WHAT THIS TASK INVOLVES ▸ Look through the entries below, please, and copy every line with the word "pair".
"""
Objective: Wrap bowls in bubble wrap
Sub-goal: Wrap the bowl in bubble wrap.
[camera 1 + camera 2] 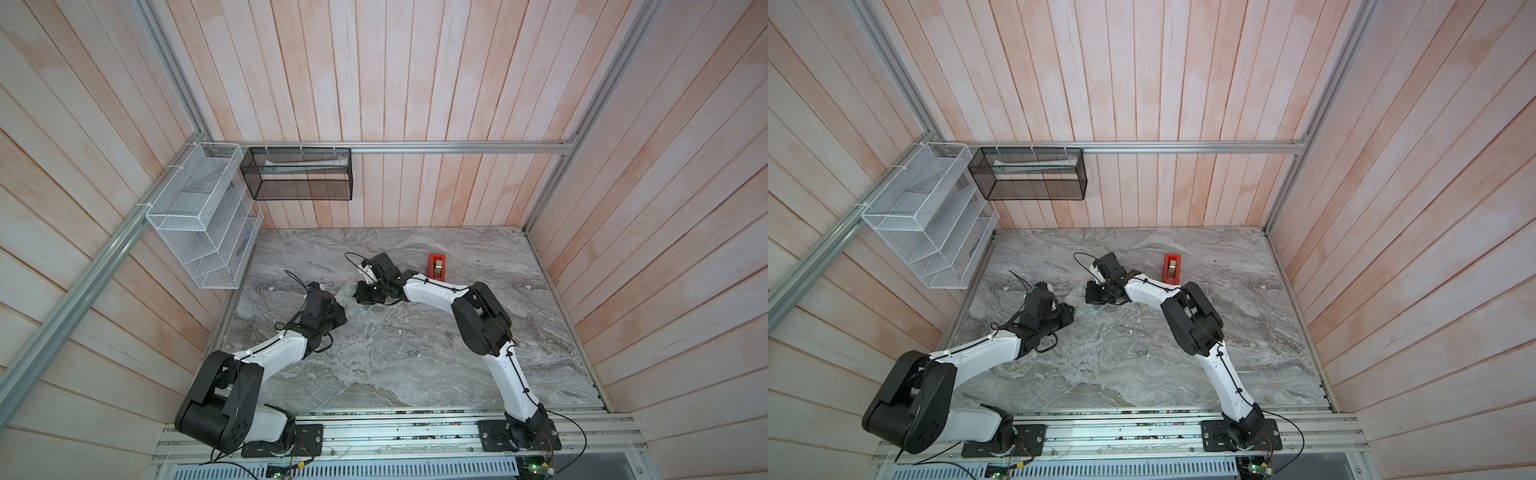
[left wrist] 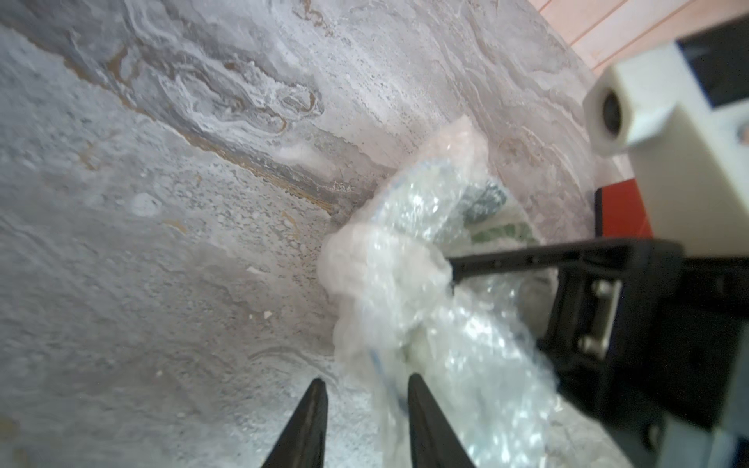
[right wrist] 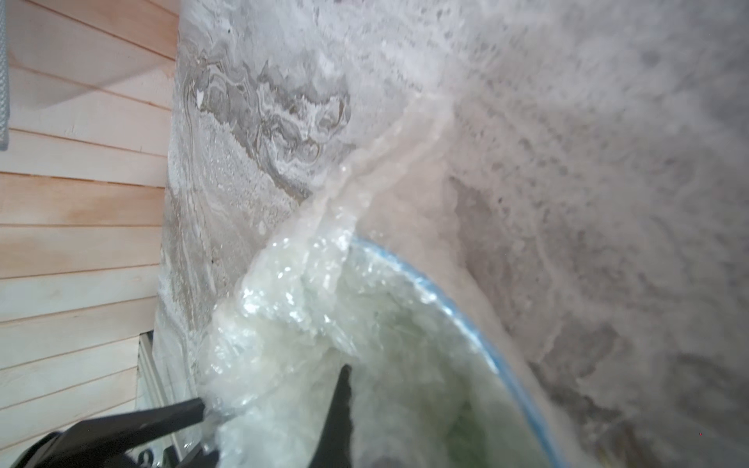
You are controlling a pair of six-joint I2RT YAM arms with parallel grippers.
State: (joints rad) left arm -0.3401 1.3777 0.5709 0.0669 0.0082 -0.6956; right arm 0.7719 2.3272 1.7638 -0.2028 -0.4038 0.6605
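Observation:
The bowl [image 3: 466,320] is white with green leaf prints and a bluish rim, and it lies on the marble table between my two grippers. Crinkly bubble wrap [image 3: 292,300] is bunched over it and stuffed into its mouth. In both top views the wrap [image 1: 347,291] [image 1: 1074,296] is a small whitish heap. My right gripper [image 3: 343,377] is shut, its tips pushed into the wrap inside the bowl; whether it pinches any wrap is hidden. My left gripper [image 2: 367,383] is open beside the bundle [image 2: 405,283], and the wrap's edge reaches into the gap between its fingers.
A red tape dispenser [image 1: 437,266] [image 1: 1172,268] stands on the table [image 1: 415,353] behind the right arm. On the left wall hangs a white wire basket [image 1: 195,220]; a black mesh basket [image 1: 299,174] hangs on the back wall. Plank walls enclose the table.

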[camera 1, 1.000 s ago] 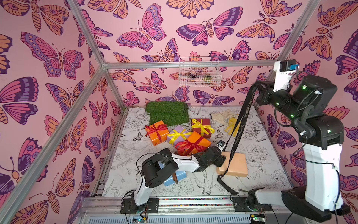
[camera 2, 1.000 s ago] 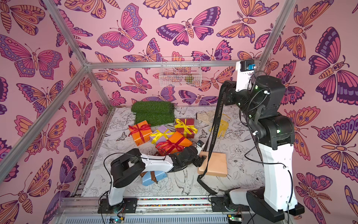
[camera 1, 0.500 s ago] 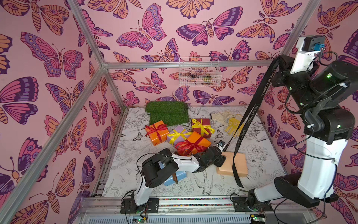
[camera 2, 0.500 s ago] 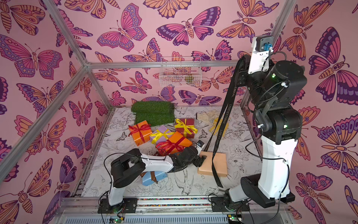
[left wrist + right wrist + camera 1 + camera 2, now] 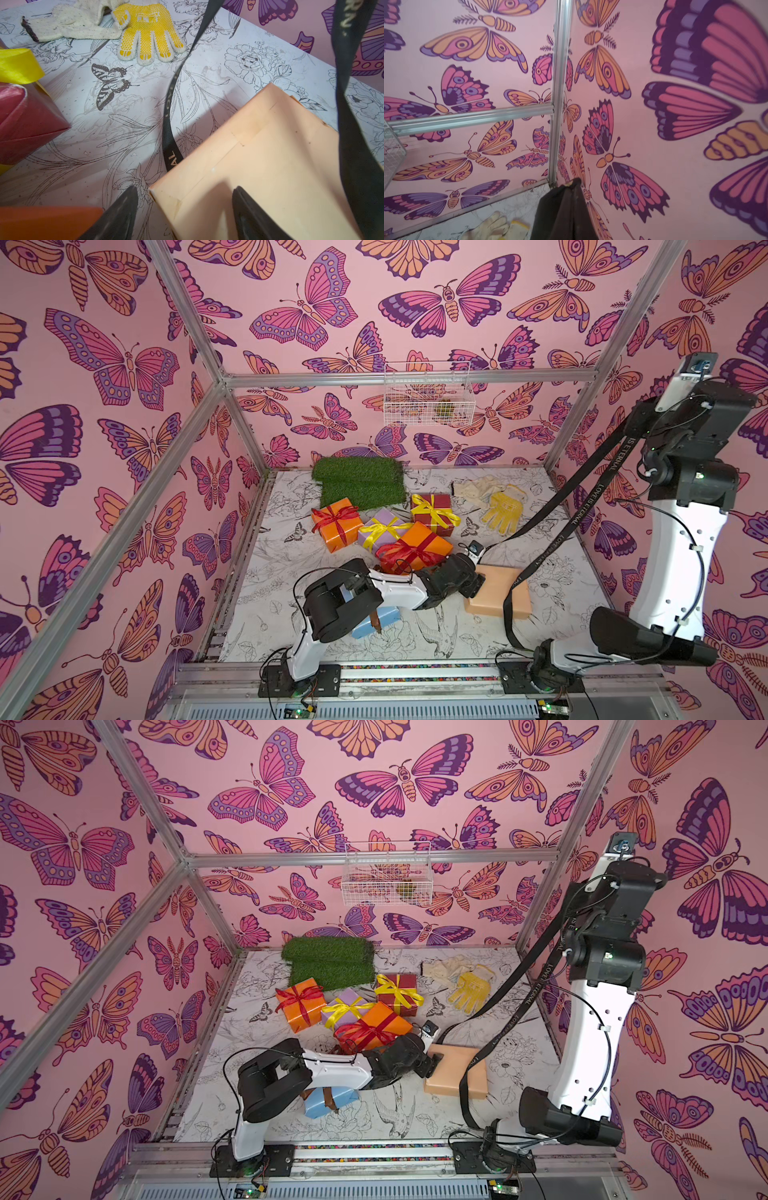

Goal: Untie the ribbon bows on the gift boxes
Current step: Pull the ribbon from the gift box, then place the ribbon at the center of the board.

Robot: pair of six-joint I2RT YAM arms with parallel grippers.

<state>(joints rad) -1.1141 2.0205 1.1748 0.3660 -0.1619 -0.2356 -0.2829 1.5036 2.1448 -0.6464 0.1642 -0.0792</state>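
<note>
The black satin ribbon with pale lettering (image 5: pixel 579 510) forms no bow. It runs in two strands from the flat peach paper-wrapped box (image 5: pixel 490 593) up to the right gripper (image 5: pixel 629 425), whose fingers are pressed together on it high beside the right-hand wall. One strand comes out from under the box's far edge. The other crosses the top face, and its tail hangs to the floor in front. By my judgement the knot is undone but the ribbon is not yet free of the box.

The left gripper (image 5: pixel 184 189) sits at the box's corner with its fingers apart. One is over the top face and one is beside the edge with floor showing between, so nothing is clamped.

Four tied parcels lie behind:
- the far orange glossy box (image 5: pixel 353 526) with a red bow (image 5: pixel 334 516)
- the lilac box (image 5: pixel 381 515) with a yellow bow (image 5: pixel 382 527)
- the dark red box (image 5: pixel 442 502) with a second yellow bow (image 5: pixel 434 514)
- the near orange box (image 5: pixel 413 533) with a second red bow (image 5: pixel 399 556)

The pale blue box (image 5: pixel 388 616) with a brown ribbon (image 5: pixel 376 622) lies under the left arm, and I cannot tell whether that ribbon is tied.

At most two of the six bows look opened, and four clearly remain. Further back are a yellow knitted glove (image 5: pixel 503 510) and a green turf mat (image 5: pixel 357 485).
</note>
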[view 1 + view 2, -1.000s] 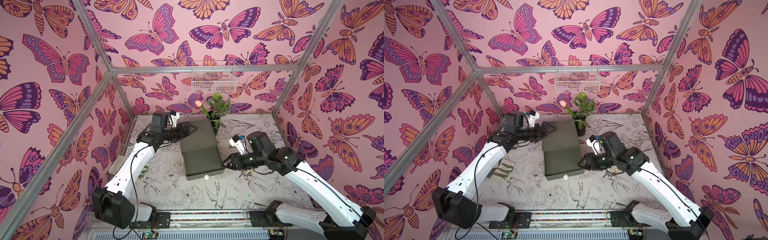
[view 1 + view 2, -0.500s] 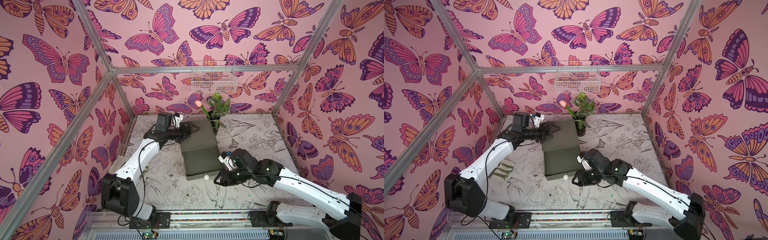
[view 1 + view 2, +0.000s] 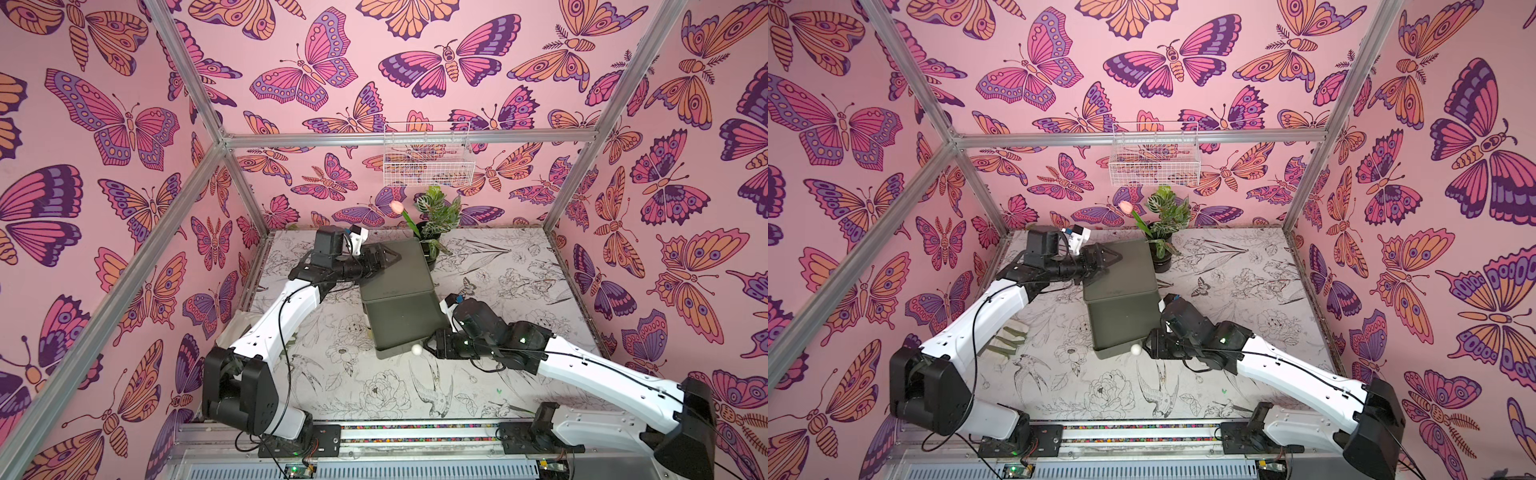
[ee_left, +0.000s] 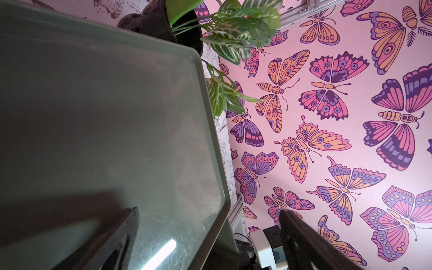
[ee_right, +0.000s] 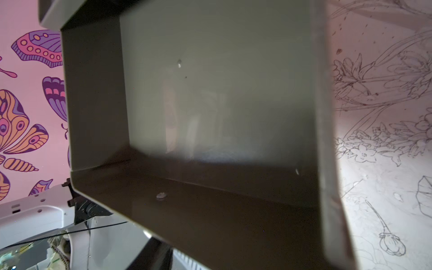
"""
SOLVED PROBLEM ▸
You are controlling a pair of six-joint I2RT YAM arms with parallel grippers.
Robot: pair of six-joint I2RT YAM arms with parallel grippers.

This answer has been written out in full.